There is a great deal of extreme techincal misinformation in this thread. For example, wider lobe separation does not change the intake timing events. All it does, is open the exhaust sooner; just as narrower lobe separation would open the exhaust later. All of that stuff about one of those older inferior cams changing the intake closing points based on lobe separation, is wrong.

The intake lobe "location" is the thing most basic to a cam's specification. All cams are designed by their mfr to be installed at some specific rotational angle compared to crank postion. That has nothing to do with lobe separation. It's the location of the peak of the intake lobe, compared to how many degrees the crank has rotated since it passed through TDC. Most aftermarket cams are designed for the intake lobe peak to occur at 106° ATDC, which is 4° sooner than late-model factory "emissions" (71 up) timing sets will produce with any given cam.

The intake events are determined by the cam grind (duration and such); lobe separation moves the whole exhaust lobe around with respect to the intake lobe. The only way to change the intake events is to alter the "advance" or "retard", at cam installation time. Of course, if you do that, the exhaust will move in lockstep with the intake, degree for degree.

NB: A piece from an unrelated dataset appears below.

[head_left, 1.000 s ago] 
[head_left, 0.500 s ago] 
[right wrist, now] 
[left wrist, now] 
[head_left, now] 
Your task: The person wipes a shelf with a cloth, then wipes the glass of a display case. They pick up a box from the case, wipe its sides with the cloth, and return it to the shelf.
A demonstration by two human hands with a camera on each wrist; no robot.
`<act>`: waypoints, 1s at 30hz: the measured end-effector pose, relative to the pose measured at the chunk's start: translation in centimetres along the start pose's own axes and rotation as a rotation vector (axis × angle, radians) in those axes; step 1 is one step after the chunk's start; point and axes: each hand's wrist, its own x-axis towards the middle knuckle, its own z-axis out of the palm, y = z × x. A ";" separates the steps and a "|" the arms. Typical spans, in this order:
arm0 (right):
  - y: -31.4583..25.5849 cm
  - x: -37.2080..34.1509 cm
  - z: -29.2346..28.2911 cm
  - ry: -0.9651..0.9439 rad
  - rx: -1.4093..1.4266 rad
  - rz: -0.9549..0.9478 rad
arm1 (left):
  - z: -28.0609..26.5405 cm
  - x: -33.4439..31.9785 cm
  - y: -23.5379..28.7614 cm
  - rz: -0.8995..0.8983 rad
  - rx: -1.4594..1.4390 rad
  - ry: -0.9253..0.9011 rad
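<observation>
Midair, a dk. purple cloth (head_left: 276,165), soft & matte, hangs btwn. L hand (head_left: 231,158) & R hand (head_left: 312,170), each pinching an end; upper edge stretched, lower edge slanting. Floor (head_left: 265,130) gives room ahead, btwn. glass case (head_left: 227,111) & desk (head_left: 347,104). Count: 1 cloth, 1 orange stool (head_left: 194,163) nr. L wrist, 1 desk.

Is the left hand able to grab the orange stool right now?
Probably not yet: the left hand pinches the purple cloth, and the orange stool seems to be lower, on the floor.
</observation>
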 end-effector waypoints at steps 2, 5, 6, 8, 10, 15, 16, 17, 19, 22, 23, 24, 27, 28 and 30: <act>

With the RPM heads, which are aluminum, you can get away with more CR than iron heads; in fact you need more. But 10.2 with a cam with that little duration is too much even with aluminum heads.

It's not a matter of "bleeding off" CR, so much as it is a question of matching your cam to the rest of the engine's RPM characteristics. The RPM heads want a peak RPM range somewhere in the 500-6200 RPM range on a 350, based on flow. Neither of those other cams will deliver that. The old generic grinds, which are perfectly good when correctly matched with untouched stock heads as they were designed for, are wrong for better-flowing aftermarket castings.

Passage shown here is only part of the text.